All of the listing is to be written out word for word, with the pictures left out.
*** DATASET CONTENT ***
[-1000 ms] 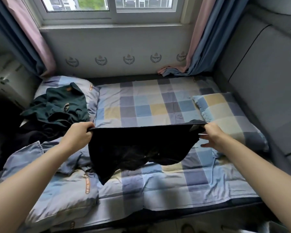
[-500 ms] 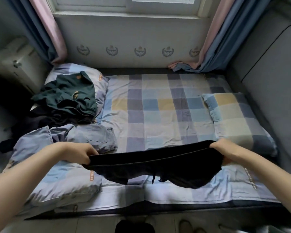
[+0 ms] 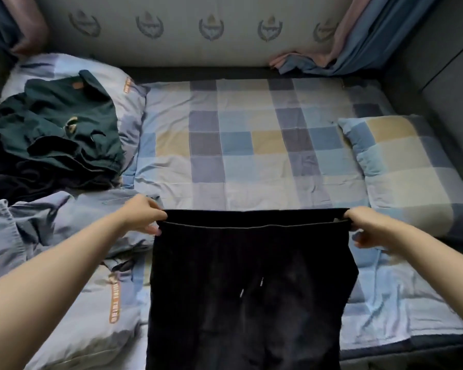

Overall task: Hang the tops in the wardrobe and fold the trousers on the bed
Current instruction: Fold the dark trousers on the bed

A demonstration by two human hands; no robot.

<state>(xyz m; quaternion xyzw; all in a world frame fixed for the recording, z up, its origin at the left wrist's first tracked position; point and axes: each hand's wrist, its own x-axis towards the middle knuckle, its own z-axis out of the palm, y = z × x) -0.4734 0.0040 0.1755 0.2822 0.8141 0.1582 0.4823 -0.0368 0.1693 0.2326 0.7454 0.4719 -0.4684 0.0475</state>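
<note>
Both hands, left hand [image 3: 145,216] and right hand [image 3: 365,227], pinch the waistband of black drawstring trousers [image 3: 251,289] with curled fingers, holding them over the checked bed's [image 3: 238,156] near edge. The orange pillow lettering is unreadable.

You can see orange strips with lettering on the bedding: one on the pillow [image 3: 64,303] at the lower left of the frame, one on the pillow [image 3: 130,102] at the upper left. The letters on both are too blurred to read. Nothing else in your view carries legible text.
</note>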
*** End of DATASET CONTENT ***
ANSWER BOX:
[-1000 ms] 
[-500 ms] 
[+0 ms] 

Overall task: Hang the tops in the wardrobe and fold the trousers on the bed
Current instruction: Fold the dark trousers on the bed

A demonstration by two human hands; no robot.

<state>(xyz m; quaternion xyzw; all in a world frame fixed for the recording, z up, its origin at the left wrist's first tracked position; point and axes: each hand's wrist, its own x-axis towards the middle knuckle, its own z-axis out of the palm, y = z × x) -0.4734 0.0040 0.1755 0.2822 0.8141 0.1582 0.4823 -0.0368 0.1693 0.2326 0.7454 0.4719 -0.4684 0.0475</state>
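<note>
Both hands, left hand [image 3: 145,216] and right hand [image 3: 365,227], pinch the waistband of black drawstring trousers [image 3: 251,289] with curled fingers, holding them over the checked bed's [image 3: 238,156] near edge. The orange pillow lettering is unreadable.

You can see orange strips with lettering on the bedding: one on the pillow [image 3: 64,303] at the lower left of the frame, one on the pillow [image 3: 130,102] at the upper left. The letters on both are too blurred to read. Nothing else in your view carries legible text.
</note>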

Nothing more is needed for this answer.